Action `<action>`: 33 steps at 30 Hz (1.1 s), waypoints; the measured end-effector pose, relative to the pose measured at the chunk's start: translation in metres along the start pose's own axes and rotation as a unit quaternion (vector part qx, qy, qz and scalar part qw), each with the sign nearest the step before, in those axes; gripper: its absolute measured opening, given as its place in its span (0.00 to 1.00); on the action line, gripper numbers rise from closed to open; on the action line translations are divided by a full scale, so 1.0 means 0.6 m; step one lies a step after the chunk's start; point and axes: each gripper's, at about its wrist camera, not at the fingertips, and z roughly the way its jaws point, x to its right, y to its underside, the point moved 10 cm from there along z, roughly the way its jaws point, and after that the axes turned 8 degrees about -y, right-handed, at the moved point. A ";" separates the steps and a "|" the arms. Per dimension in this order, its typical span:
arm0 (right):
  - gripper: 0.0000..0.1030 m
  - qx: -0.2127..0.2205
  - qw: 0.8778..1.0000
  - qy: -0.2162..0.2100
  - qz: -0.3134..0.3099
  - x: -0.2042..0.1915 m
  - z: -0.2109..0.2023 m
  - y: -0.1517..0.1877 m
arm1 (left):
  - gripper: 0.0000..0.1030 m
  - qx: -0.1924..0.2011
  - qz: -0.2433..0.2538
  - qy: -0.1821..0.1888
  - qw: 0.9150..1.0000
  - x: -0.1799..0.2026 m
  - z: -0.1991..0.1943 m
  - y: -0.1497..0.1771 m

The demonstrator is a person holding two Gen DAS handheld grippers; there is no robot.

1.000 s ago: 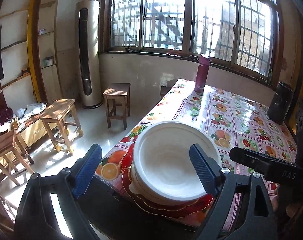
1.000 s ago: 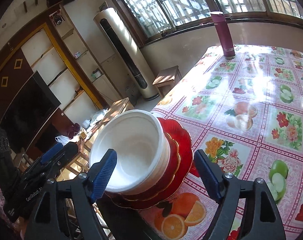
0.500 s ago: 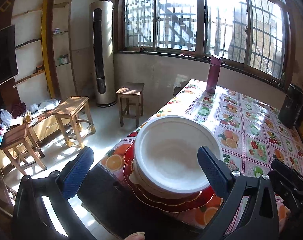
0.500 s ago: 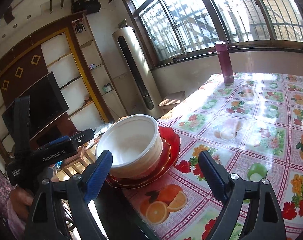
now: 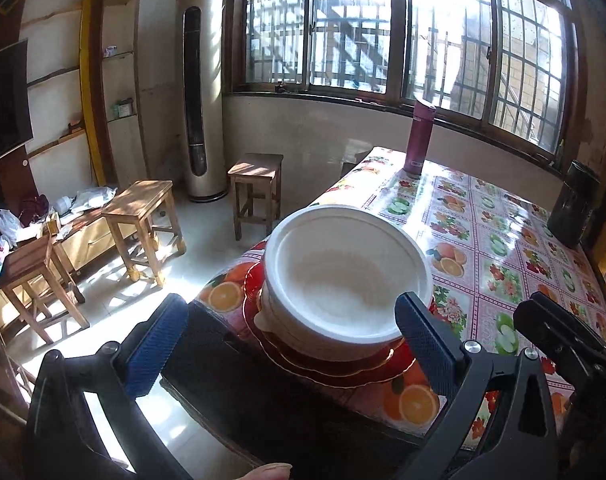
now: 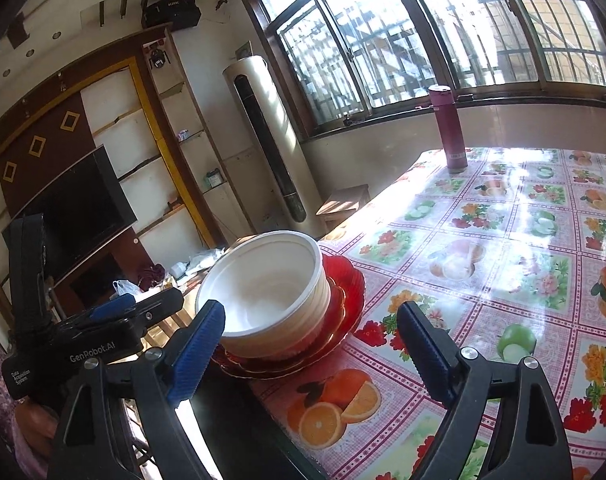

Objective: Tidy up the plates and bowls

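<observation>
A stack of white bowls (image 5: 343, 280) sits on a pile of red plates (image 5: 331, 364) at the near left corner of the table. My left gripper (image 5: 291, 348) is open and wide, just short of the stack, with nothing touching its blue pads. The right wrist view shows the same white bowls (image 6: 271, 288) and red plates (image 6: 343, 292) ahead and to the left. My right gripper (image 6: 309, 352) is open too, a little back from the stack and clear of it. The left gripper (image 6: 115, 312) shows at the left of that view.
The table wears a fruit-patterned cloth (image 6: 503, 240). A maroon flask (image 5: 419, 140) stands at its far end and a black container (image 5: 573, 208) at its right side. Wooden stools (image 5: 259, 192) stand on the floor left of the table edge.
Both grippers have drawn back from the stack, which now looks smaller. The right view has levelled out. Both pairs of jaws stand slightly wider.
</observation>
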 end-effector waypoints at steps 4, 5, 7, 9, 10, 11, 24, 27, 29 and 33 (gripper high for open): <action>0.87 -0.011 1.000 -0.005 -0.005 -0.013 0.015 0.005 | 1.00 0.018 0.016 -0.031 0.999 -0.014 -0.006 -0.002; 0.87 -0.012 1.000 -0.007 -0.006 -0.016 0.018 0.005 | 1.00 0.021 0.019 -0.037 0.999 -0.016 -0.007 -0.002; 0.87 -0.012 1.000 -0.010 -0.007 -0.022 0.020 0.005 | 1.00 0.025 0.024 -0.040 0.999 -0.016 -0.011 -0.001; 0.87 -0.009 1.000 -0.010 -0.009 -0.024 0.019 0.002 | 1.00 0.022 0.021 -0.036 0.999 -0.015 -0.011 -0.002; 0.87 -0.008 1.000 -0.010 -0.010 -0.026 0.019 0.000 | 1.00 0.021 0.020 -0.035 0.999 -0.014 -0.011 -0.002; 0.87 -0.006 1.000 -0.009 -0.010 -0.025 0.017 0.000 | 1.00 0.020 0.019 -0.033 0.999 -0.013 -0.012 -0.003; 0.87 -0.008 1.000 -0.008 -0.005 -0.021 0.019 -0.006 | 1.00 0.008 0.023 -0.031 0.999 -0.006 -0.009 0.003; 0.87 -0.009 1.000 -0.011 -0.005 -0.025 0.025 -0.008 | 1.00 0.007 0.022 -0.031 0.999 -0.006 -0.009 0.003; 0.87 -0.011 1.000 -0.006 -0.008 -0.029 0.031 -0.010 | 1.00 0.009 0.022 -0.033 0.999 -0.008 -0.010 0.002; 0.87 -0.017 1.000 0.005 -0.022 -0.041 0.046 -0.010 | 1.00 0.014 0.015 -0.042 0.999 -0.017 -0.013 0.005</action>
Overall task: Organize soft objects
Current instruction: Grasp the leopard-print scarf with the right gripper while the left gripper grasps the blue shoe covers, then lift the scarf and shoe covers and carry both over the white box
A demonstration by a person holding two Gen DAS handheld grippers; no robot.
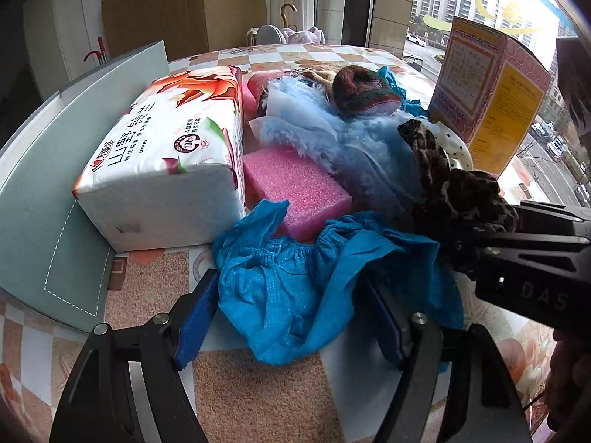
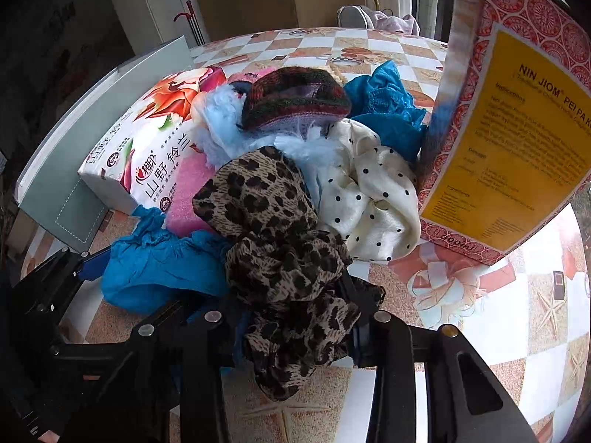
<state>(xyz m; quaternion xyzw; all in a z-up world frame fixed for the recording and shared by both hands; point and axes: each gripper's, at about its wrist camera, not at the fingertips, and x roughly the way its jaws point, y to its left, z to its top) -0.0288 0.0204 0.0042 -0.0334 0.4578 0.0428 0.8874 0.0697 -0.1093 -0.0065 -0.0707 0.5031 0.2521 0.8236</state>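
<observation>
Right hand-held gripper (image 2: 295,336) is clamping crumpled leopard-print fabric scarf (image 2: 280,243); left hand-held gripper (image 1: 291,317) is gaping around crinkled blue nonwoven cover (image 1: 295,288); pile is looking mostly unsorted.

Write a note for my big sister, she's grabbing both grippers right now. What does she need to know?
Right gripper: fingers shut on the leopard-print fabric scarf, which is still draped over the pile.
Left gripper: fingers open on either side of the crumpled blue non-woven shoe cover, not yet closed on it.
Pile on the checkered tablecloth: white floral tissue pack, pink foam block, light blue fluffy fabric, cream polka-dot satin cloth, red-green knitted hat, beside the tall red-and-yellow cardboard box.
Done: nothing looks sorted so far.
Left: pull the scarf free, grab the shoe cover, then sort the rest.
</observation>
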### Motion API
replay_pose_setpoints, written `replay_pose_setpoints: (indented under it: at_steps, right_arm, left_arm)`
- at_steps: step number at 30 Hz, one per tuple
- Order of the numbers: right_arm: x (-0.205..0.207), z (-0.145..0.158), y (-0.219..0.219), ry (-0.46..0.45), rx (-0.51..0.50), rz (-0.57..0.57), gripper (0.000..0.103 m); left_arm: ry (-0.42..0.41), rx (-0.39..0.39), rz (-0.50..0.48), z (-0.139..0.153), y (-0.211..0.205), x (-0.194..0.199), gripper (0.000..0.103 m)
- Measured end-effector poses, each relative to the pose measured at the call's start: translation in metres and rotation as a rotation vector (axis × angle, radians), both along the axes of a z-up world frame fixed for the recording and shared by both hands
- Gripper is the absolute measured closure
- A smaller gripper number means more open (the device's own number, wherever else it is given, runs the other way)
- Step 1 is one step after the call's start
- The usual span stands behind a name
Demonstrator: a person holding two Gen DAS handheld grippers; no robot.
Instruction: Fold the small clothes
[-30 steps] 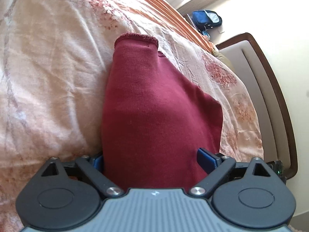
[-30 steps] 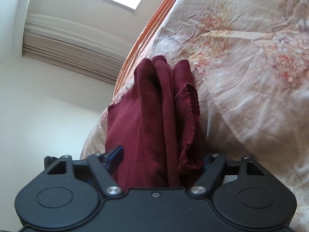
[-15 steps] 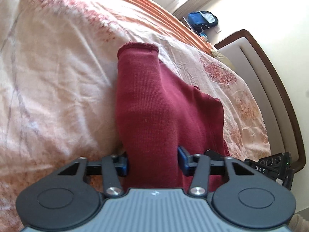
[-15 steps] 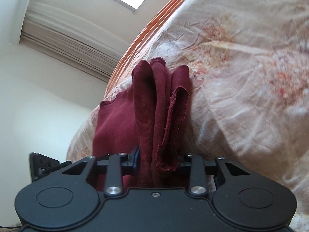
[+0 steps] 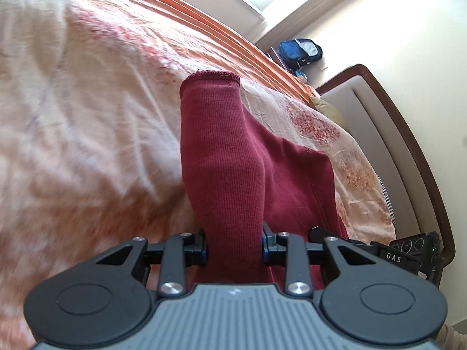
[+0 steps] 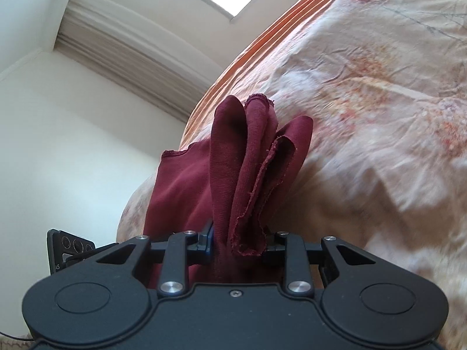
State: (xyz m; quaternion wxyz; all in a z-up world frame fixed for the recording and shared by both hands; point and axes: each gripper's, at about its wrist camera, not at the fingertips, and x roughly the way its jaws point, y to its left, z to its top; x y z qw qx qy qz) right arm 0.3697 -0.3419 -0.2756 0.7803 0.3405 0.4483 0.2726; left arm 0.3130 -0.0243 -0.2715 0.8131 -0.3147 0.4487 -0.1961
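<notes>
Only the left view shows a blue bag (image 5: 300, 53) beyond the maroon garment (image 5: 233, 175).

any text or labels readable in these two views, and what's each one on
"DAS": white letters on the black right gripper body, seen at the edge of the left wrist view.
"AS": on the black left gripper body in the right wrist view; the start is cut off.
The small mark on the left gripper's grey cover is too small to read.
Nothing readable on the maroon garment or the floral bedspread.
</notes>
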Motion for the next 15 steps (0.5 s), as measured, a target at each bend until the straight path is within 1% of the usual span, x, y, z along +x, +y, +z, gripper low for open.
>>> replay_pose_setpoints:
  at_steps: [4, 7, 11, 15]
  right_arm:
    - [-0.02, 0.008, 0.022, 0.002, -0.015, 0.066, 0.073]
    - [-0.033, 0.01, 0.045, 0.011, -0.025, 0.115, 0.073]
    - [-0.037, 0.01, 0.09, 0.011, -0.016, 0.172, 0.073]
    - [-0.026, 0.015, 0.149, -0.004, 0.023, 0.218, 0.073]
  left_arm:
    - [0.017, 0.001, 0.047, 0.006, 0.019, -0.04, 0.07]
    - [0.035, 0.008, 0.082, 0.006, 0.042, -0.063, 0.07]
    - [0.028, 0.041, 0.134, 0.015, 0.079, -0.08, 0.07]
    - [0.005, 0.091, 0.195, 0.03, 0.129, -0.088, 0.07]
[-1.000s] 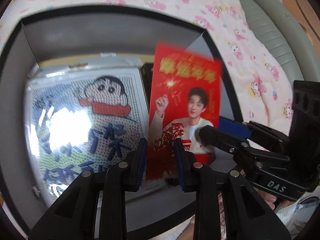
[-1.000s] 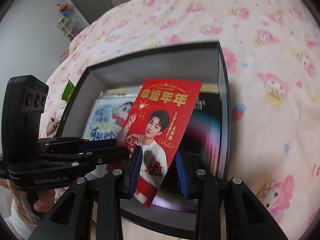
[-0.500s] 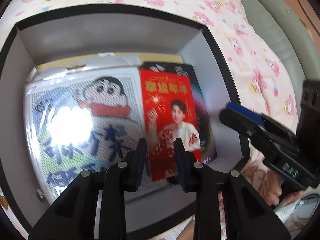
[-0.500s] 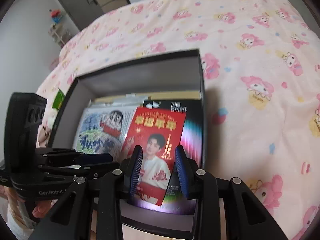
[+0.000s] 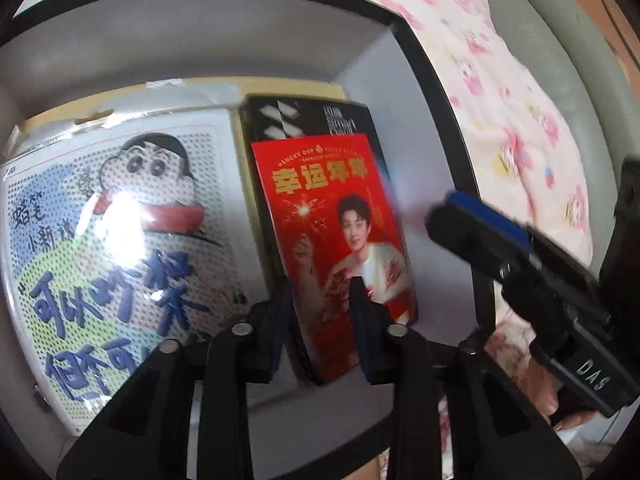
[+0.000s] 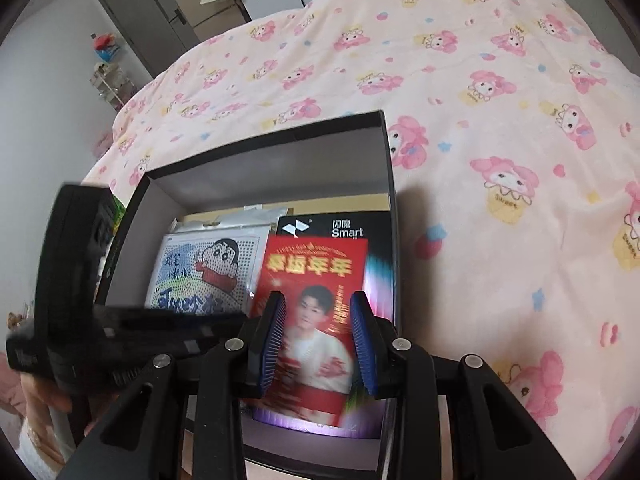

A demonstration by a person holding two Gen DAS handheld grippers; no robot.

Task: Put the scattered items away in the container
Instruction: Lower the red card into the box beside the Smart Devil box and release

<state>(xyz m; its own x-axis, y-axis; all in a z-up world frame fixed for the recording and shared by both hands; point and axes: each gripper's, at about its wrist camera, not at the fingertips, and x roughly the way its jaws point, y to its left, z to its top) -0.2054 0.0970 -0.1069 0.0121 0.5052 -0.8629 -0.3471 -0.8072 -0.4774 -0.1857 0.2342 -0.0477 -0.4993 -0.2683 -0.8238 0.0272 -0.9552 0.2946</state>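
Note:
A black box (image 5: 434,84) (image 6: 280,136) with grey inner walls stands on the bed. Inside, a red envelope (image 5: 332,208) (image 6: 316,264) with a person's photo lies flat on a black "Smart" carton (image 5: 312,124) (image 6: 340,226), beside a cartoon bead-art sheet in plastic (image 5: 120,220) (image 6: 204,268). My left gripper (image 5: 320,284) hovers over the envelope's lower end, jaws slightly apart and empty. My right gripper (image 6: 318,298) hangs above the same envelope, jaws likewise apart, touching nothing. Each gripper shows in the other's view: the right gripper (image 5: 460,216) and the left gripper (image 6: 160,320).
The box rests on a pink cartoon-print blanket (image 6: 480,120) that spreads wide to the right and beyond. A green item (image 6: 118,210) peeks out past the box's left wall. A hand (image 6: 44,396) holds the left gripper. A grey door (image 6: 144,12) and shelves stand far back.
The red envelope stood upright between the right gripper's fingers a second ago; it now lies flat in the box. The right gripper has drawn back and the left has come closer to the contents.

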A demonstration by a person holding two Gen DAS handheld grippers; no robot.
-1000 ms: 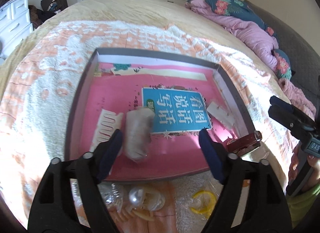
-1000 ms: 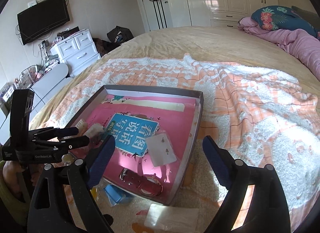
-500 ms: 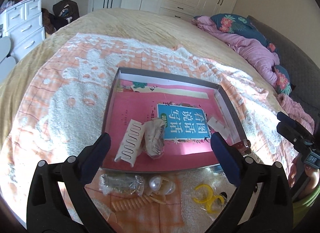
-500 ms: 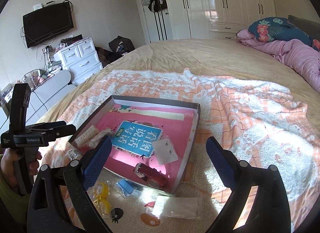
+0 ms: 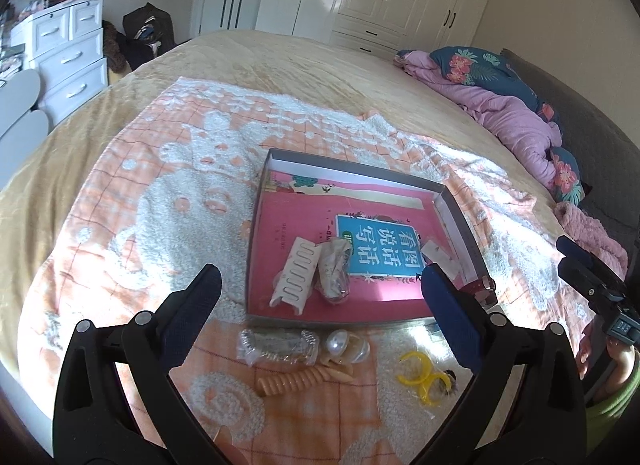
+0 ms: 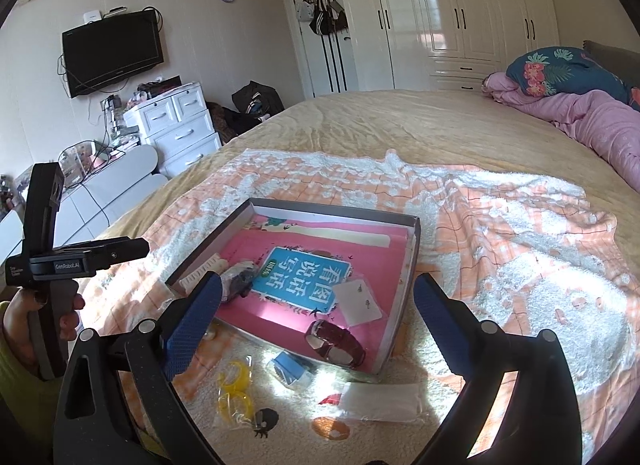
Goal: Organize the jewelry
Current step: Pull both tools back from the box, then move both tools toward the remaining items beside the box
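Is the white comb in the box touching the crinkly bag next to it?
Touching. In the left wrist view the white comb lies flat on the pink floor of the box, and its right edge meets the crinkly bag with no gap.

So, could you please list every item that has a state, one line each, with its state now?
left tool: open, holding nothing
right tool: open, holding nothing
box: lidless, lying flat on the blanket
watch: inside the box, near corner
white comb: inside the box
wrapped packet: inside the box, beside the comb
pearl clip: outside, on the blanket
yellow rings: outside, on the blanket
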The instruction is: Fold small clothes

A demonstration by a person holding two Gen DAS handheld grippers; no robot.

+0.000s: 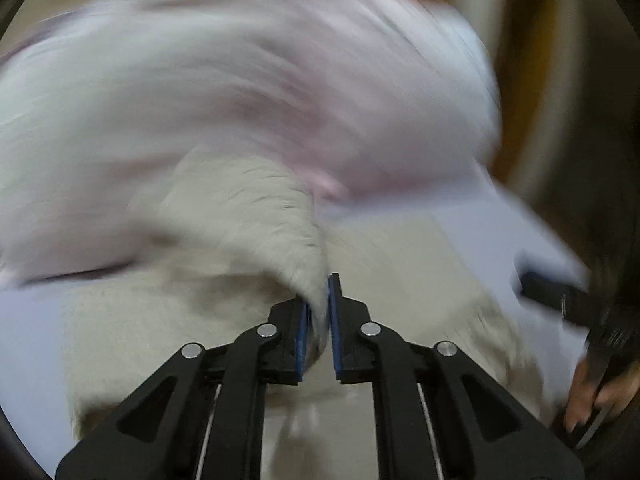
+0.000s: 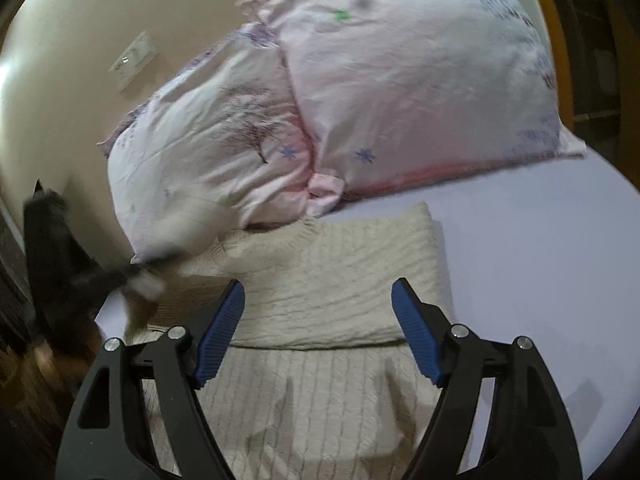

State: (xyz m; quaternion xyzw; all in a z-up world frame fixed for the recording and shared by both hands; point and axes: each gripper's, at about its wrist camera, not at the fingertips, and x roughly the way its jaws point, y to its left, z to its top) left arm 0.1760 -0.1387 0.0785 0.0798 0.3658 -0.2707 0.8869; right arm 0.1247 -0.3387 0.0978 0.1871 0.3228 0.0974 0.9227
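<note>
A cream knit sweater (image 2: 320, 280) lies on the pale lilac bed sheet (image 2: 540, 260), partly folded, with one panel laid over the body. My left gripper (image 1: 319, 300) is shut on a lifted flap of the sweater (image 1: 256, 216); the view is blurred by motion. It also shows in the right wrist view (image 2: 132, 276) at the sweater's left edge, blurred. My right gripper (image 2: 318, 300) is open and empty, hovering over the sweater's near half. It shows at the right edge of the left wrist view (image 1: 560, 292), where its jaws cannot be made out.
Two pink patterned pillows (image 2: 400, 80) lie just behind the sweater against a cream wall (image 2: 80, 40). A wooden bed frame (image 2: 560, 20) runs along the right. Bare sheet lies to the right of the sweater.
</note>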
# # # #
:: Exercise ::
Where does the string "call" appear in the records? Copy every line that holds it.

:: Response area ::
- Measured end-effector poses, each relative to the pose measured at the call's start: translation in metres and rotation as a rotation vector (axis × angle, radians), both along the axes of a z-up world frame fixed for the recording and shared by both hands
- Step 1 is one step after the call's start

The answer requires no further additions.